REQUIRED ACTION » Retype the records that follow, every line exactly as written.

─── RAW DATA

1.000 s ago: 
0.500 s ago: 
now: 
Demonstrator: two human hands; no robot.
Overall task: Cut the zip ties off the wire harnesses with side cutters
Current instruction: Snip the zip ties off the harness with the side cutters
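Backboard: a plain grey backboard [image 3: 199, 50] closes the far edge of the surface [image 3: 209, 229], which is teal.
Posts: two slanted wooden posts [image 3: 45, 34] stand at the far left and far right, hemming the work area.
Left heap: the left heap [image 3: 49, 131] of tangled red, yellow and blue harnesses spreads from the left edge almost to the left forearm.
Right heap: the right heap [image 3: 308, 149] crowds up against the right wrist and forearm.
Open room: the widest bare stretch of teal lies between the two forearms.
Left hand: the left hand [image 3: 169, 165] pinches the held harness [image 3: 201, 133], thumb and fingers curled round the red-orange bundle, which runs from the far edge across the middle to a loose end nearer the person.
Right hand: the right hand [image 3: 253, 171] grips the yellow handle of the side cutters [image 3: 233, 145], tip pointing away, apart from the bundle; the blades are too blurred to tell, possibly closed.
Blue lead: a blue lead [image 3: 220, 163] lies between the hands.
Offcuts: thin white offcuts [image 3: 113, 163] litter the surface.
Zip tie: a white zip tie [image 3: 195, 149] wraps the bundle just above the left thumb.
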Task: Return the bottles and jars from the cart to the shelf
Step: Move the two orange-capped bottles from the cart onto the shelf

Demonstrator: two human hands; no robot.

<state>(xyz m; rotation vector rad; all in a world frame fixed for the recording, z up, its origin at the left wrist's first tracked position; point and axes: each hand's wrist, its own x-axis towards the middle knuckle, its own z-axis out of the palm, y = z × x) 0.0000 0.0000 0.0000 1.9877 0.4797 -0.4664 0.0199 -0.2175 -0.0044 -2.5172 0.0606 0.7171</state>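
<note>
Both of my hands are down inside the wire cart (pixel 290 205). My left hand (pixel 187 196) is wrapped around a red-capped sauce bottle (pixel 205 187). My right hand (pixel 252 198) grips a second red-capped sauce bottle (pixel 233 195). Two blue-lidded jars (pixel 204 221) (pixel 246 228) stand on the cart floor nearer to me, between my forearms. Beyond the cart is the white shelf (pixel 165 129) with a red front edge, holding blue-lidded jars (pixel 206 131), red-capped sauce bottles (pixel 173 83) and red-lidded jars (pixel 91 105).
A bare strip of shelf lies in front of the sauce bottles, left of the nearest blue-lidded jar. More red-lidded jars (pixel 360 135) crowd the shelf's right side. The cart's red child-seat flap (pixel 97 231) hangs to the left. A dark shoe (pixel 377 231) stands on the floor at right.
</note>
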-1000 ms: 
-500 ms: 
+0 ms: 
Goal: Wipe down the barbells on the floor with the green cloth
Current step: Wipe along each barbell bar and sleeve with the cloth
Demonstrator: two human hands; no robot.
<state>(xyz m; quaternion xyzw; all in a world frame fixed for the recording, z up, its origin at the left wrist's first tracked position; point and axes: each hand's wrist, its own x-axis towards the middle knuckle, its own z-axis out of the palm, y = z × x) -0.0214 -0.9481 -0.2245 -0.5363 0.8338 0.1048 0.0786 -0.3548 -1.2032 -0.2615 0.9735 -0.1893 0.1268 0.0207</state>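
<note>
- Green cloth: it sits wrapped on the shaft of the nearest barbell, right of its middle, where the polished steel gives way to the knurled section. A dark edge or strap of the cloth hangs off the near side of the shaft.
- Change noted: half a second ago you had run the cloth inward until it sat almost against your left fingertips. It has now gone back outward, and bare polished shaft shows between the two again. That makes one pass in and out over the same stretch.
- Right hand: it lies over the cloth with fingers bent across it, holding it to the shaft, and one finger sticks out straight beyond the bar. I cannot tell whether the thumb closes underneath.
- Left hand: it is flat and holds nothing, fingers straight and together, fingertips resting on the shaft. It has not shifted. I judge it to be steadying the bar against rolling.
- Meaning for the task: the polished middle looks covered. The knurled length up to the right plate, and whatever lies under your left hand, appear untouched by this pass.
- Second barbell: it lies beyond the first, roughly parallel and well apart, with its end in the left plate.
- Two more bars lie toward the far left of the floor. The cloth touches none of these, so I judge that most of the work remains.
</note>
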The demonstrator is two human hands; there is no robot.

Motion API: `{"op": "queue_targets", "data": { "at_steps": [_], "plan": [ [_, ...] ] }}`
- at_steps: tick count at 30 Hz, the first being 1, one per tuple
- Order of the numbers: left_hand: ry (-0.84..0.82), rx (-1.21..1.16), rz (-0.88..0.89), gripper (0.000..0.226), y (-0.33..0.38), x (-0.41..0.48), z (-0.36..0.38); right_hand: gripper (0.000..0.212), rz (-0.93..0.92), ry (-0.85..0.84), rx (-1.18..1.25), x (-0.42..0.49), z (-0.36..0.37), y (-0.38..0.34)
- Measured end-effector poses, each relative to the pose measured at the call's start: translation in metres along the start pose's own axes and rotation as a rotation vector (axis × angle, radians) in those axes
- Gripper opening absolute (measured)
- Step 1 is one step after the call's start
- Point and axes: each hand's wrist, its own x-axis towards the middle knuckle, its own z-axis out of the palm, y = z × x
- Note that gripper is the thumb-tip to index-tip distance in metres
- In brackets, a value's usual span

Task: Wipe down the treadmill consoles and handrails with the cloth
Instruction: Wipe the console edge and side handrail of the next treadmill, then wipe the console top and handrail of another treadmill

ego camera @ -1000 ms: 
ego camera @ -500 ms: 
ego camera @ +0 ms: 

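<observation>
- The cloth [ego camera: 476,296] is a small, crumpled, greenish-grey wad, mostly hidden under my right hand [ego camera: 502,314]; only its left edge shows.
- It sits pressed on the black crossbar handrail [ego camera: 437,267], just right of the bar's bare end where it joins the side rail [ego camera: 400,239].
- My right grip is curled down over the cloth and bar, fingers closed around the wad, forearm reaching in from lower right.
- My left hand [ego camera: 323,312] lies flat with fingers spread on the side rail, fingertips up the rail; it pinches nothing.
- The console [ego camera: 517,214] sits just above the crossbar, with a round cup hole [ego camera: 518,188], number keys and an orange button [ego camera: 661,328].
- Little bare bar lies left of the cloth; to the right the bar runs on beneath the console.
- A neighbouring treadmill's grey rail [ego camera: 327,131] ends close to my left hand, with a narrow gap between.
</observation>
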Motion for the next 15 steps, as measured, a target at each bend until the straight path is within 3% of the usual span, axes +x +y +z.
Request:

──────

THE ANSWER »
1.000 s ago: 
0.500 s ago: 
now: 
Demonstrator: two human hands; no robot.
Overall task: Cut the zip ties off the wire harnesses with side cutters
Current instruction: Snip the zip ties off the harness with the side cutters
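Backboard: a plain grey backboard [image 3: 199, 50] closes the far edge of the surface [image 3: 209, 229], which is teal.
Posts: two slanted wooden posts [image 3: 45, 34] stand at the far left and far right, hemming the work area.
Left heap: the left heap [image 3: 49, 131] of tangled red, yellow and blue harnesses spreads from the left edge almost to the left forearm.
Right heap: the right heap [image 3: 308, 149] crowds up against the right wrist and forearm.
Open room: the widest bare stretch of teal lies between the two forearms.
Left hand: the left hand [image 3: 169, 165] pinches the held harness [image 3: 201, 133], thumb and fingers curled round the red-orange bundle, which runs from the far edge across the middle to a loose end nearer the person.
Right hand: the right hand [image 3: 253, 171] grips the yellow handle of the side cutters [image 3: 233, 145], tip pointing away, apart from the bundle; the blades are too blurred to tell, possibly closed.
Blue lead: a blue lead [image 3: 220, 163] lies between the hands.
Offcuts: thin white offcuts [image 3: 113, 163] litter the surface.
Zip tie: a white zip tie [image 3: 195, 149] wraps the bundle just above the left thumb.
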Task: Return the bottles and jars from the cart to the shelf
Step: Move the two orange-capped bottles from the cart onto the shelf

Demonstrator: two human hands; no robot.

<state>(xyz m; rotation vector rad; all in a world frame fixed for the recording, z up, its origin at the left wrist's first tracked position; point and axes: each hand's wrist, its own x-axis towards the middle knuckle, its own z-axis out of the palm, y = z × x) 0.0000 0.0000 0.0000 1.9877 0.4797 -0.4664 0.0199 -0.2175 -0.0044 -2.5172 0.0606 0.7171</state>
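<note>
Both of my hands are down inside the wire cart (pixel 290 205). My left hand (pixel 187 196) is wrapped around a red-capped sauce bottle (pixel 205 187). My right hand (pixel 252 198) grips a second red-capped sauce bottle (pixel 233 195). Two blue-lidded jars (pixel 204 221) (pixel 246 228) stand on the cart floor nearer to me, between my forearms. Beyond the cart is the white shelf (pixel 165 129) with a red front edge, holding blue-lidded jars (pixel 206 131), red-capped sauce bottles (pixel 173 83) and red-lidded jars (pixel 91 105).
A bare strip of shelf lies in front of the sauce bottles, left of the nearest blue-lidded jar. More red-lidded jars (pixel 360 135) crowd the shelf's right side. The cart's red child-seat flap (pixel 97 231) hangs to the left. A dark shoe (pixel 377 231) stands on the floor at right.
</note>
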-1000 ms: 
-500 ms: 
+0 ms: 
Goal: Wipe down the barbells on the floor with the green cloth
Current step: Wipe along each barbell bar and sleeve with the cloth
Demonstrator: two human hands; no robot.
<state>(xyz m; quaternion xyzw; all in a world frame fixed for the recording, z up, its origin at the left wrist's first tracked position; point and axes: each hand's wrist, its own x-axis towards the middle knuckle, its own z-axis out of the palm, y = z × x) -0.0214 -0.9481 -0.2245 -0.5363 0.8338 0.1048 0.0786 -0.3548 -1.2032 -0.2615 0.9735 -0.1893 0.1268 0.0207</state>
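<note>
- Green cloth: it sits wrapped on the shaft of the nearest barbell, right of its middle, where the polished steel gives way to the knurled section. A dark edge or strap of the cloth hangs off the near side of the shaft.
- Change noted: half a second ago you had run the cloth inward until it sat almost against your left fingertips. It has now gone back outward, and bare polished shaft shows between the two again. That makes one pass in and out over the same stretch.
- Right hand: it lies over the cloth with fingers bent across it, holding it to the shaft, and one finger sticks out straight beyond the bar. I cannot tell whether the thumb closes underneath.
- Left hand: it is flat and holds nothing, fingers straight and together, fingertips resting on the shaft. It has not shifted. I judge it to be steadying the bar against rolling.
- Meaning for the task: the polished middle looks covered. The knurled length up to the right plate, and whatever lies under your left hand, appear untouched by this pass.
- Second barbell: it lies beyond the first, roughly parallel and well apart, with its end in the left plate.
- Two more bars lie toward the far left of the floor. The cloth touches none of these, so I judge that most of the work remains.
</note>
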The demonstrator is two human hands; there is no robot.

Motion API: `{"op": "queue_targets", "data": { "at_steps": [_], "plan": [ [_, ...] ] }}`
- at_steps: tick count at 30 Hz, the first being 1, one per tuple
- Order of the numbers: left_hand: ry (-0.84..0.82), rx (-1.21..1.16), rz (-0.88..0.89), gripper (0.000..0.226), y (-0.33..0.38), x (-0.41..0.48), z (-0.36..0.38); right_hand: gripper (0.000..0.212), rz (-0.93..0.92), ry (-0.85..0.84), rx (-1.18..1.25), x (-0.42..0.49), z (-0.36..0.37), y (-0.38..0.34)
- Measured end-effector poses, each relative to the pose measured at the call's start: translation in metres along the start pose's own axes and rotation as a rotation vector (axis × angle, radians) in those axes
- Gripper opening absolute (measured)
- Step 1 is one step after the call's start
- Point and axes: each hand's wrist, its own x-axis towards the middle knuckle, its own z-axis out of the palm, y = z × x
- Note that gripper is the thumb-tip to index-tip distance in metres
- In brackets, a value's usual span

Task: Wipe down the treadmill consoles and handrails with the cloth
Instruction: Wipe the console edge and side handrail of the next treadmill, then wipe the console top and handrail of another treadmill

ego camera @ -1000 ms: 
ego camera @ -500 ms: 
ego camera @ +0 ms: 

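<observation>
- The cloth [ego camera: 476,296] is a small, crumpled, greenish-grey wad, mostly hidden under my right hand [ego camera: 502,314]; only its left edge shows.
- It sits pressed on the black crossbar handrail [ego camera: 437,267], just right of the bar's bare end where it joins the side rail [ego camera: 400,239].
- My right grip is curled down over the cloth and bar, fingers closed around the wad, forearm reaching in from lower right.
- My left hand [ego camera: 323,312] lies flat with fingers spread on the side rail, fingertips up the rail; it pinches nothing.
- The console [ego camera: 517,214] sits just above the crossbar, with a round cup hole [ego camera: 518,188], number keys and an orange button [ego camera: 661,328].
- Little bare bar lies left of the cloth; to the right the bar runs on beneath the console.
- A neighbouring treadmill's grey rail [ego camera: 327,131] ends close to my left hand, with a narrow gap between.
</observation>
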Motion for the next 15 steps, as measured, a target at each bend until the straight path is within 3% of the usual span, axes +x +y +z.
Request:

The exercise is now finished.